• **ACTIVITY**:
Retype each line below precisely and omit all images.

• **DATASET EXTRACT**:
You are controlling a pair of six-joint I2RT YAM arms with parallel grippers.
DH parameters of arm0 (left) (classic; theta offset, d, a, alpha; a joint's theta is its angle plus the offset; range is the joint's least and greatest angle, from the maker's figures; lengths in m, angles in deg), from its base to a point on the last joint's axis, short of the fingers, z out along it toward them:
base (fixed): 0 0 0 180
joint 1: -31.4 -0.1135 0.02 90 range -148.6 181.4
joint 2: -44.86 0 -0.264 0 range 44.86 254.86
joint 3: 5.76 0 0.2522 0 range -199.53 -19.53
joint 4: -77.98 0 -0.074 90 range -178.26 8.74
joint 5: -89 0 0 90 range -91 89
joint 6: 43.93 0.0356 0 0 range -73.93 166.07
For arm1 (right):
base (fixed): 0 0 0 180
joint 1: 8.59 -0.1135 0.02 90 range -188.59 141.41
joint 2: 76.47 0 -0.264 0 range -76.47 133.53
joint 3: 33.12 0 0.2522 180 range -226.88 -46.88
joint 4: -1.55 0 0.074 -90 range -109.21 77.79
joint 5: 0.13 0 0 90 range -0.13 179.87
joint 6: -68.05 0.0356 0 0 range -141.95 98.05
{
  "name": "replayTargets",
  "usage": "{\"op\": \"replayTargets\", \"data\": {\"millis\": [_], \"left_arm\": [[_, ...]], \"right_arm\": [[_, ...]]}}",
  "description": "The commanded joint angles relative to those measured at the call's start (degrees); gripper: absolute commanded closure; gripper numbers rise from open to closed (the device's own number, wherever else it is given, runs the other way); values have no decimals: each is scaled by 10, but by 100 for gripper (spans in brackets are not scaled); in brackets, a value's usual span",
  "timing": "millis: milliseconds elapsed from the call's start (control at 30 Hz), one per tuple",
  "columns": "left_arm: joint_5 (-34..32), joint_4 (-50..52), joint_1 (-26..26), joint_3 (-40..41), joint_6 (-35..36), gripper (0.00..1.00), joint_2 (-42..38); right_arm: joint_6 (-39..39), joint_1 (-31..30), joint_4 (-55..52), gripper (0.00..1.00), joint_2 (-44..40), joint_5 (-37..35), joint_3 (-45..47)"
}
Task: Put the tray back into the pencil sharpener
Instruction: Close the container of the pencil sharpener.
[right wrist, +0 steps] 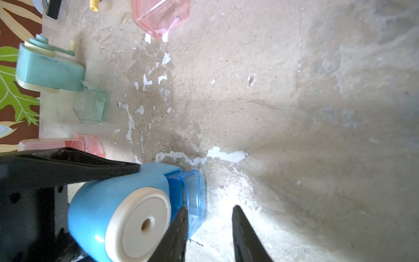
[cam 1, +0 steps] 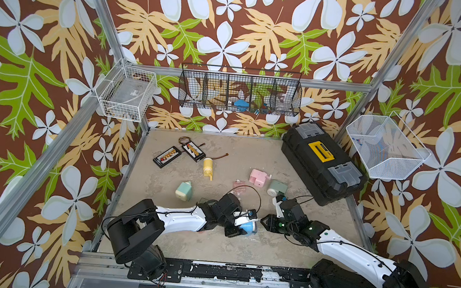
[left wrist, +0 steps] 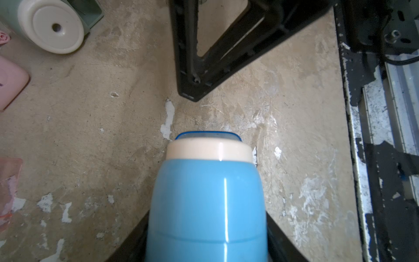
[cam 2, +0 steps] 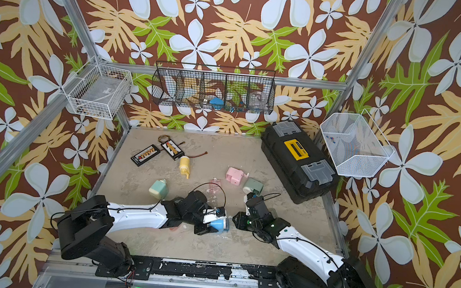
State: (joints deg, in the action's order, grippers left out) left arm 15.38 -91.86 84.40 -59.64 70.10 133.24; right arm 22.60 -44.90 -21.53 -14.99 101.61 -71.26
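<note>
The blue pencil sharpener point(cam 1: 248, 228) point(cam 2: 219, 224) lies low over the table's front middle, with my left gripper point(cam 1: 244, 226) point(left wrist: 206, 249) shut on its body point(left wrist: 206, 199). In the right wrist view its cream front disc faces the camera on the blue body point(right wrist: 95, 204). The clear blue tray point(right wrist: 195, 192) point(left wrist: 207, 134) sits in the sharpener's slot and juts out a little. My right gripper point(right wrist: 210, 208) point(cam 1: 264, 222) is open beside the tray. One fingertip point(right wrist: 183, 213) overlaps the tray's edge; nothing lies between the jaws.
Other sharpeners lie behind: pink point(cam 1: 259, 178), grey-green point(cam 1: 276, 188), mint point(cam 1: 183, 191), yellow point(cam 1: 207, 167). A loose pink tray point(cam 1: 238, 187) point(right wrist: 161, 15) and a green tray point(right wrist: 91, 105) lie nearby. A black toolbox point(cam 1: 323, 163) fills the back right; two circuit boards point(cam 1: 166, 156) sit back left.
</note>
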Motion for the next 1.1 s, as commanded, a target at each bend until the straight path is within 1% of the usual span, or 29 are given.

• **TASK OUTPUT**:
You are controlling a pair of six-joint I2RT YAM arms with parallel grippers.
DH parameters of arm0 (left) (classic; theta offset, d, a, alpha; a joint's theta is its angle plus the offset; range is the joint's least and greatest angle, from the maker's figures; lengths in m, angles in deg), from its base to a point on the last joint's axis, short of the fingers, z out along it toward them:
base (fixed): 0 0 0 180
joint 1: -31.4 -0.1135 0.02 90 range -148.6 181.4
joint 2: -44.86 0 -0.264 0 range 44.86 254.86
joint 3: 5.76 0 0.2522 0 range -199.53 -19.53
joint 4: -77.98 0 -0.074 90 range -178.26 8.74
joint 5: -89 0 0 90 range -91 89
joint 6: 43.93 0.0356 0 0 range -73.93 166.07
For arm1 (right):
base (fixed): 0 0 0 180
joint 1: 8.59 -0.1135 0.02 90 range -188.59 141.41
joint 2: 76.47 0 -0.264 0 range -76.47 133.53
joint 3: 33.12 0 0.2522 180 range -226.88 -46.88
joint 4: -1.55 0 0.074 -90 range -109.21 77.79
joint 5: 0.13 0 0 90 range -0.13 179.87
joint 6: -68.05 0.0356 0 0 range -141.95 98.05
{
  "name": "replayTargets",
  "usage": "{\"op\": \"replayTargets\", \"data\": {\"millis\": [_], \"left_arm\": [[_, ...]], \"right_arm\": [[_, ...]]}}",
  "description": "The commanded joint angles relative to those measured at the call's start (degrees); gripper: absolute commanded closure; gripper numbers rise from open to closed (the device's own number, wherever else it is given, runs the other way); values have no decimals: each is scaled by 10, but by 100 for gripper (spans in brackets are not scaled); in brackets, a value's usual span",
  "timing": "millis: milliseconds elapsed from the call's start (control at 30 Hz), one per tuple",
  "columns": "left_arm: joint_5 (-34..32), joint_4 (-50..52), joint_1 (-26..26), joint_3 (-40..41), joint_6 (-35..36), gripper (0.00..1.00), joint_2 (-42..38); right_arm: joint_6 (-39..39), joint_1 (-31..30), joint_4 (-55..52), gripper (0.00..1.00), joint_2 (-44..40), joint_5 (-37..35), joint_3 (-45..47)"
}
Task: Put the tray back into the pencil sharpener
Instruction: Close the container of the pencil sharpener.
[right wrist, +0 steps] 
[cam 1, +0 steps] 
[left wrist, +0 steps] 
[cam 2, +0 steps] 
State: (joints deg, in the action's order, grippers left out) left arm 15.38 -91.86 84.40 -59.64 70.10 133.24; right arm 22.60 -44.90 -21.53 -14.99 101.61 -71.26
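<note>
The blue pencil sharpener point(cam 1: 248, 228) point(cam 2: 219, 224) lies low over the table's front middle, with my left gripper point(cam 1: 244, 226) point(left wrist: 206, 249) shut on its body point(left wrist: 206, 199). In the right wrist view its cream front disc faces the camera on the blue body point(right wrist: 95, 204). The clear blue tray point(right wrist: 195, 192) point(left wrist: 207, 134) sits in the sharpener's slot and juts out a little. My right gripper point(right wrist: 210, 208) point(cam 1: 264, 222) is open beside the tray. One fingertip point(right wrist: 183, 213) overlaps the tray's edge; nothing lies between the jaws.
Other sharpeners lie behind: pink point(cam 1: 259, 178), grey-green point(cam 1: 276, 188), mint point(cam 1: 183, 191), yellow point(cam 1: 207, 167). A loose pink tray point(cam 1: 238, 187) point(right wrist: 161, 15) and a green tray point(right wrist: 91, 105) lie nearby. A black toolbox point(cam 1: 323, 163) fills the back right; two circuit boards point(cam 1: 166, 156) sit back left.
</note>
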Motion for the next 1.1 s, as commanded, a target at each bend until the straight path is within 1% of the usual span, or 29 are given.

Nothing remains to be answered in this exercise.